Content starts

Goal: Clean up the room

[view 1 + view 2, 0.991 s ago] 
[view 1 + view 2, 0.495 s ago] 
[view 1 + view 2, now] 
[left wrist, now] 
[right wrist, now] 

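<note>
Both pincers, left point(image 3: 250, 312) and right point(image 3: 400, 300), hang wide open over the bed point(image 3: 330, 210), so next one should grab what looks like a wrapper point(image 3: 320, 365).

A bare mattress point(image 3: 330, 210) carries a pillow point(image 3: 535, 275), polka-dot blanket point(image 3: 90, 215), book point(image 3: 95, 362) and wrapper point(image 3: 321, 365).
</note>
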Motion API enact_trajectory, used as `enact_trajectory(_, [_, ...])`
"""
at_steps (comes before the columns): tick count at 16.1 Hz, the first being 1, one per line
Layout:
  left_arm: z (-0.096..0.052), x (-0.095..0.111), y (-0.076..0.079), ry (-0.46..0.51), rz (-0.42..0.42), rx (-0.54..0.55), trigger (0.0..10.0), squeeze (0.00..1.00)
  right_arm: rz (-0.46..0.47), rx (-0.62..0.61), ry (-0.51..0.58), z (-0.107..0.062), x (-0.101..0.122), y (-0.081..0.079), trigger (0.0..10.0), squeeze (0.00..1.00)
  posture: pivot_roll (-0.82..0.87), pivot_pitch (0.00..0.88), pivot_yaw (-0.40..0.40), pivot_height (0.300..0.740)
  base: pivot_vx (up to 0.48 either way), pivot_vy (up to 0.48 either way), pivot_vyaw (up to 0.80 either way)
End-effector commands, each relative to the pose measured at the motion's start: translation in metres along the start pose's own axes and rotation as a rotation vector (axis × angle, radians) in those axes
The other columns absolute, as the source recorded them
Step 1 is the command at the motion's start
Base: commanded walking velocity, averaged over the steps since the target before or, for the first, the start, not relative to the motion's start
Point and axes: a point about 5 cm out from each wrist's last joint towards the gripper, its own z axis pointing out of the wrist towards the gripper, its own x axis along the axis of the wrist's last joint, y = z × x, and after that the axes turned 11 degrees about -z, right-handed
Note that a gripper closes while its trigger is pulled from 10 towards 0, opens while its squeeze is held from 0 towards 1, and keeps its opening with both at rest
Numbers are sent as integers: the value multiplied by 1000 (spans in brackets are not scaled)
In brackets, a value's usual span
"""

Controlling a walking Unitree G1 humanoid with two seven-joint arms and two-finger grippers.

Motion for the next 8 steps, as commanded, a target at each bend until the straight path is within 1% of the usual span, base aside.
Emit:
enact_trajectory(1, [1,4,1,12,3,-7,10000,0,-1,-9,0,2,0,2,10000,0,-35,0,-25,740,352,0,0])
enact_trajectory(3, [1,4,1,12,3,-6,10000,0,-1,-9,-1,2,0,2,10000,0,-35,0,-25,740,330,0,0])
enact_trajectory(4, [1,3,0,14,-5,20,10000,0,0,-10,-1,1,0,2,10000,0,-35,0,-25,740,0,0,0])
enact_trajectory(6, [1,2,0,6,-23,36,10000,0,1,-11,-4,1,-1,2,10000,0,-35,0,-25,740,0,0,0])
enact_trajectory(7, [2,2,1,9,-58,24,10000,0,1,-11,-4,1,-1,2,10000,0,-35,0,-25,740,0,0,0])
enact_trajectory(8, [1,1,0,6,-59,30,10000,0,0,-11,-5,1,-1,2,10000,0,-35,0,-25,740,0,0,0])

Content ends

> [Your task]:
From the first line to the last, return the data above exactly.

> [Result for this exercise]:
Goal: Clean up the room

[view 1 + view 2, 0.991 s ago] 
[view 1 + view 2, 0.495 s ago] 
[view 1 + view 2, now] 
[left wrist, now] 
[right wrist, now] 

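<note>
Both pincers, left point(image 3: 250, 312) and right point(image 3: 400, 300), hang wide open over the bed point(image 3: 330, 210), so next one should grab what looks like a wrapper point(image 3: 320, 365).

A bare mattress point(image 3: 330, 210) carries a pillow point(image 3: 535, 275), polka-dot blanket point(image 3: 90, 215), book point(image 3: 95, 362) and wrapper point(image 3: 321, 365).
</note>
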Motion API enact_trajectory, used as `enact_trajectory(_, [_, ...])`
"""
at_steps (comes before the columns): tick count at 16.1 Hz, the first being 1, one per line
Layout:
  left_arm: z (-0.096..0.052), x (-0.095..0.111), y (-0.076..0.079), ry (-0.46..0.51), rz (-0.42..0.42), rx (-0.54..0.55), trigger (0.0..10.0), squeeze (0.00..1.00)
  right_arm: rz (-0.46..0.47), rx (-0.62..0.61), ry (-0.51..0.58), z (-0.107..0.062), x (-0.101..0.122), y (-0.081..0.079), trigger (0.0..10.0), squeeze (0.00..1.00)
  posture: pivot_roll (-0.82..0.87), pivot_pitch (0.00..0.88), pivot_yaw (-0.40..0.40), pivot_height (0.300..0.740)
  base: pivot_vx (up to 0.48 either way), pivot_vy (up to 0.48 either way), pivot_vyaw (up to 0.80 either way)
End-effector commands, each relative to the pose measured at the motion's start: translation in metres along the start pose's own axes and rotation as a rotation vector (axis × angle, radians) in those axes
The other columns absolute, as the source recorded them
Step 1 is the command at the motion's start
Base: commanded walking velocity, averaged over the steps since the target before or, for the first, the start, not relative to the motion's start
Point and axes: a point about 5 cm out from each wrist's last joint towards the gripper, its own z axis pointing out of the wrist towards the gripper, its own x axis along the axis of the wrist's last joint, y = z × x, and after that the axes turned 11 degrees about -z, right-handed
Note that a gripper closes while its trigger is pulled from 10 towards 0, opens while its squeeze is held from 0 towards 1, and keeps its opening with both at rest
Numbers are sent as integers: the value multiplied by 1000 (spans in brackets are not scaled)
In brackets, a value's usual span
"""

Controlling a walking Unitree G1 humanoid with two seven-joint arms and two-finger grippers.

Motion for the next 8 steps, as commanded, a target at each bend until the straight path is within 1% of the usual span, base aside.
Emit:
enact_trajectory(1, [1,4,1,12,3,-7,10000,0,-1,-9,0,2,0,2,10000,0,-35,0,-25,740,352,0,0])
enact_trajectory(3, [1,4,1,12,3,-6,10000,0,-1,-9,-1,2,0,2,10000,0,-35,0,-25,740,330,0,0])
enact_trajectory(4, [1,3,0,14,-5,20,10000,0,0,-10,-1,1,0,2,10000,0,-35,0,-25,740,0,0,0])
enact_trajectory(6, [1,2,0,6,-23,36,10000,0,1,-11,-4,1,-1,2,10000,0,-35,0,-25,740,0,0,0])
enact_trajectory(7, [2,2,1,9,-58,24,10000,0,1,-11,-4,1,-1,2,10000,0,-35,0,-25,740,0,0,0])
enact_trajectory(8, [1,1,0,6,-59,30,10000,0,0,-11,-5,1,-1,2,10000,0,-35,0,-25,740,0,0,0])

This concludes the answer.